_Required action_
Your task is to repeat the lines below exactly, excluding any pictures they contain.

============

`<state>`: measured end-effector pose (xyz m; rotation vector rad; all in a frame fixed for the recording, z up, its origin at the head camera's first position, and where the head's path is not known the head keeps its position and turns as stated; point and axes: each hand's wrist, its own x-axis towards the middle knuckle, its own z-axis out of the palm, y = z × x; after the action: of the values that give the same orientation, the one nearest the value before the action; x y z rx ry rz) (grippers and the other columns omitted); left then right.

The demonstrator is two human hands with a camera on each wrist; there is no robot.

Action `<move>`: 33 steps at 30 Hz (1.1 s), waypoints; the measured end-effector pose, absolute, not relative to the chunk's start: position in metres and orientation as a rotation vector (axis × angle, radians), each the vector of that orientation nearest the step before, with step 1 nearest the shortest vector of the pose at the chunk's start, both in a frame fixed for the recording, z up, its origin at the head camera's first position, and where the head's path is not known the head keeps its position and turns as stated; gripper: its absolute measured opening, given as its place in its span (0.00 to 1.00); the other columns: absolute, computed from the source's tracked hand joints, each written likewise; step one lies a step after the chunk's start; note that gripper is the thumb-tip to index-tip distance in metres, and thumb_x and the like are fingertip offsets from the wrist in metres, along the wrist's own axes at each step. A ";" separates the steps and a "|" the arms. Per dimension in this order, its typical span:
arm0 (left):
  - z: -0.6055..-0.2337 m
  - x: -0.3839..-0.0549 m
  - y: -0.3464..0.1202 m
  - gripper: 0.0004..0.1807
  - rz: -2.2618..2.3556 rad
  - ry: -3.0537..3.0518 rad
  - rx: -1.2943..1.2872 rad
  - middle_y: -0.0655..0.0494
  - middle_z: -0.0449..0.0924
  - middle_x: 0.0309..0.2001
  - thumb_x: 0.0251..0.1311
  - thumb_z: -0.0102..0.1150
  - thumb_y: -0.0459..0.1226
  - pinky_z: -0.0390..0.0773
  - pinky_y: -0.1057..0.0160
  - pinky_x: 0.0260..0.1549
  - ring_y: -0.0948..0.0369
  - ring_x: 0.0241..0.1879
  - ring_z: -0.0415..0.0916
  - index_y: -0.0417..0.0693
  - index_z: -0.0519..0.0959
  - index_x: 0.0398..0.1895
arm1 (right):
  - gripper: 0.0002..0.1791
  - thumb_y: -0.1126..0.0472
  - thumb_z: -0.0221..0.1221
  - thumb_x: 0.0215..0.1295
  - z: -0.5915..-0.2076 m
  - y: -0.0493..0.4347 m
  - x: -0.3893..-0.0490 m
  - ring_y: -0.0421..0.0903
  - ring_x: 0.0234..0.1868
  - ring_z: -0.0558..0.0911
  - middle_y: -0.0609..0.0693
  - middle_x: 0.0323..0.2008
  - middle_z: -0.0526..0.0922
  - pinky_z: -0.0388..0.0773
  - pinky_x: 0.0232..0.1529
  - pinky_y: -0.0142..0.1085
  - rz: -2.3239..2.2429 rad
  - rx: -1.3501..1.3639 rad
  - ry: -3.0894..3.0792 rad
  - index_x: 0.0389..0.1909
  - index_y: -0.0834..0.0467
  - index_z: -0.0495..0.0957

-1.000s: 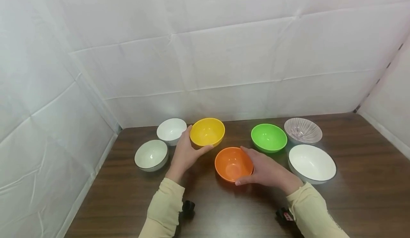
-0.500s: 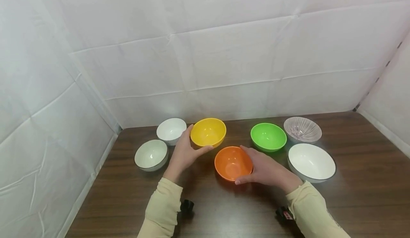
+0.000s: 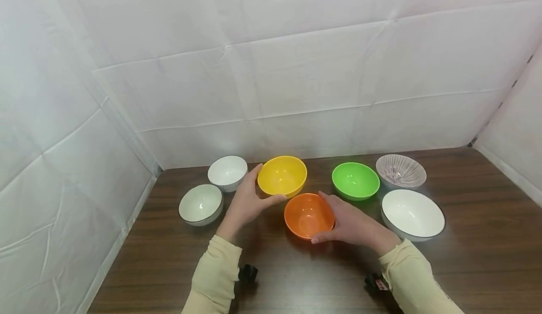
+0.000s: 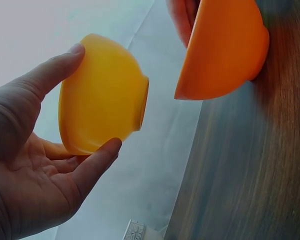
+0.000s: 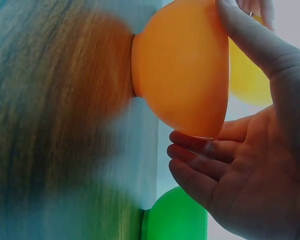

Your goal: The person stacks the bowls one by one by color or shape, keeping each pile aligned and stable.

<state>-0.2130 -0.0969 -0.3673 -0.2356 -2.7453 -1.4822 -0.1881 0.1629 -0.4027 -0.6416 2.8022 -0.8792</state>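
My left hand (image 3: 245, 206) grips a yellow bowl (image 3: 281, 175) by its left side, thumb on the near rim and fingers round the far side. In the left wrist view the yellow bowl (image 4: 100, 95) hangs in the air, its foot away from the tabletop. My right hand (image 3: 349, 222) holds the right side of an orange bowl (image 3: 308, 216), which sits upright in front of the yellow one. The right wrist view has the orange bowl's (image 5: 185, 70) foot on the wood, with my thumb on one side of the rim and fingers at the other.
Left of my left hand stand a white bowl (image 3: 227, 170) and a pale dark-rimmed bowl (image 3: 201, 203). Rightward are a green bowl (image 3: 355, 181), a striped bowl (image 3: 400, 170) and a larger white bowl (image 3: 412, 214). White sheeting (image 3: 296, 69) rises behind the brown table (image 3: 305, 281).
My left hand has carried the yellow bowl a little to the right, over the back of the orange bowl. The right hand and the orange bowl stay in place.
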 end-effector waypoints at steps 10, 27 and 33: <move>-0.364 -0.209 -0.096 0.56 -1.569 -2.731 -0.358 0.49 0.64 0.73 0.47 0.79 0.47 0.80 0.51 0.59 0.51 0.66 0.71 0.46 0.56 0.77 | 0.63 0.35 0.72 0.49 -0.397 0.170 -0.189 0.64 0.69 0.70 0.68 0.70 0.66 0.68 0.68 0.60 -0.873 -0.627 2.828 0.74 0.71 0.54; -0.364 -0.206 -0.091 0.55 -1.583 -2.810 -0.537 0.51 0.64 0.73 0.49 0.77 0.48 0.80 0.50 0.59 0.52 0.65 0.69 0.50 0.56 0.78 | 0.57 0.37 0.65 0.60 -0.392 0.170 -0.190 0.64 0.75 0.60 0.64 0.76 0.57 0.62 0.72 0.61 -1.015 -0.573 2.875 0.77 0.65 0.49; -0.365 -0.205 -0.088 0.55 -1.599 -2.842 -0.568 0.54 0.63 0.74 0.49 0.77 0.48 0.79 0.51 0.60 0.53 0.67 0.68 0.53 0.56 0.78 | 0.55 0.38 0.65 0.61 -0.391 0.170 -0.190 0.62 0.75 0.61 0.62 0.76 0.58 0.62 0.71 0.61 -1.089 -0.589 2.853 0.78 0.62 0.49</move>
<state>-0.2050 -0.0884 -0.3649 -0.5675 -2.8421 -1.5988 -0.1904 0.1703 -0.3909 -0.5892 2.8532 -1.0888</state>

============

_Written answer_
`<state>`: measured end-effector pose (xyz m; rotation vector rad; all in a frame fixed for the recording, z up, its origin at the head camera's first position, and where the head's path is not known the head keeps its position and turns as stated; point and axes: each hand's wrist, its own x-axis towards the middle knuckle, its own z-axis out of the palm, y = z × x; after the action: of the values that give the same orientation, the one nearest the value before the action; x y z rx ry rz) (grippers and the other columns omitted); left then right.

The demonstrator is two human hands with a camera on each wrist; there is no robot.

Action `<move>`: 33 steps at 30 Hz (1.1 s), waypoints; the measured end-effector pose, absolute, not relative to the chunk's start: position in metres and orientation as a rotation vector (axis × angle, radians), each the vector of that orientation nearest the step before, with step 1 nearest the shortest vector of the pose at the chunk's start, both in a frame fixed for the recording, z up, its origin at the head camera's first position, and where the head's path is not known the head keeps its position and turns as stated; gripper: its absolute measured opening, given as its place in its span (0.00 to 1.00); the other columns: absolute, computed from the source's tracked hand joints, each written likewise; step one lies a step after the chunk's start; note that gripper is the thumb-tip to index-tip distance in metres, and thumb_x and the like are fingertip offsets from the wrist in metres, along the wrist's own axes at each step. A ";" separates the steps and a "|" the arms. Per dimension in this order, its typical span:
arm0 (left):
  - z: -0.6055..-0.2337 m
  - x: -0.3839..-0.0549 m
  - y: -0.3464..0.1202 m
  - gripper: 0.0004..0.1807
  - rz: -2.2618..2.3556 rad
  - ry: -3.0537..3.0518 rad
  - rx: -1.2943..1.2872 rad
  - middle_y: -0.0655..0.0494
  - middle_z: -0.0449..0.0924
  - middle_x: 0.0309..0.2001
  - thumb_x: 0.0251..0.1311
  - thumb_z: -0.0102..0.1150
  - thumb_y: -0.0459..0.1226
  - pinky_z: -0.0390..0.0773
  - pinky_y: -0.1057..0.0160
  - pinky_x: 0.0260..0.1549
  - ring_y: -0.0948..0.0369
  - ring_x: 0.0241..0.1879
  - ring_z: -0.0415..0.0916
  - index_y: -0.0417..0.0693
  - index_z: -0.0519..0.0959
  - index_x: 0.0398..0.1895
arm1 (right):
  - gripper: 0.0002..0.1791
  - thumb_y: -0.1126..0.0472
  - thumb_z: -0.0221..0.1221
  - thumb_x: 0.0215..0.1295
  - z: -0.5915..-0.2076 m
  - y: -0.0493..0.4347 m
  - x: -0.3893..-0.0490 m
  - ring_y: -0.0421..0.0903
  - ring_x: 0.0234..0.1868
  - ring_z: -0.0558..0.0911
  - middle_y: -0.0609..0.0693
  - middle_x: 0.0323..0.2008
  - middle_z: -0.0526..0.0922
  - pinky_z: -0.0388..0.0773
  - pinky_x: 0.0232..0.1529
  - pinky_y: -0.0142..0.1085
  - rz: -2.3239..2.2429 rad
  - rx: -1.3501..1.3639 rad
  - ry: -3.0894..3.0792 rad
  - index_x: 0.0389..0.1909
  - index_y: -0.0834..0.0467
  - index_z: -0.0495..0.0957

-1.000s: 
-0.500s: 
+0.000s: 
+0.000s: 
+0.000s: 

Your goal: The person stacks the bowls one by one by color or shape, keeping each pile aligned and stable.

<state>-0.2130 -0.0969 -0.3673 -0.2356 -2.7453 -1.4822 -0.1881 0.1629 -0.4027 -0.6416 2.8022 -0.8792</state>
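My left hand (image 3: 245, 206) grips a yellow bowl (image 3: 281, 175) by its left side, thumb on the near rim and fingers round the far side. In the left wrist view the yellow bowl (image 4: 100, 95) hangs in the air, its foot away from the tabletop. My right hand (image 3: 349, 222) holds the right side of an orange bowl (image 3: 308, 216), which sits upright in front of the yellow one. The right wrist view has the orange bowl's (image 5: 185, 70) foot on the wood, with my thumb on one side of the rim and fingers at the other.
Left of my left hand stand a white bowl (image 3: 227, 170) and a pale dark-rimmed bowl (image 3: 201, 203). Rightward are a green bowl (image 3: 355, 181), a striped bowl (image 3: 400, 170) and a larger white bowl (image 3: 412, 214). White sheeting (image 3: 296, 69) rises behind the brown table (image 3: 305, 281).
My left hand has carried the yellow bowl a little to the right, over the back of the orange bowl. The right hand and the orange bowl stay in place.
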 end-effector waypoints at steps 10, 27 and 33: <move>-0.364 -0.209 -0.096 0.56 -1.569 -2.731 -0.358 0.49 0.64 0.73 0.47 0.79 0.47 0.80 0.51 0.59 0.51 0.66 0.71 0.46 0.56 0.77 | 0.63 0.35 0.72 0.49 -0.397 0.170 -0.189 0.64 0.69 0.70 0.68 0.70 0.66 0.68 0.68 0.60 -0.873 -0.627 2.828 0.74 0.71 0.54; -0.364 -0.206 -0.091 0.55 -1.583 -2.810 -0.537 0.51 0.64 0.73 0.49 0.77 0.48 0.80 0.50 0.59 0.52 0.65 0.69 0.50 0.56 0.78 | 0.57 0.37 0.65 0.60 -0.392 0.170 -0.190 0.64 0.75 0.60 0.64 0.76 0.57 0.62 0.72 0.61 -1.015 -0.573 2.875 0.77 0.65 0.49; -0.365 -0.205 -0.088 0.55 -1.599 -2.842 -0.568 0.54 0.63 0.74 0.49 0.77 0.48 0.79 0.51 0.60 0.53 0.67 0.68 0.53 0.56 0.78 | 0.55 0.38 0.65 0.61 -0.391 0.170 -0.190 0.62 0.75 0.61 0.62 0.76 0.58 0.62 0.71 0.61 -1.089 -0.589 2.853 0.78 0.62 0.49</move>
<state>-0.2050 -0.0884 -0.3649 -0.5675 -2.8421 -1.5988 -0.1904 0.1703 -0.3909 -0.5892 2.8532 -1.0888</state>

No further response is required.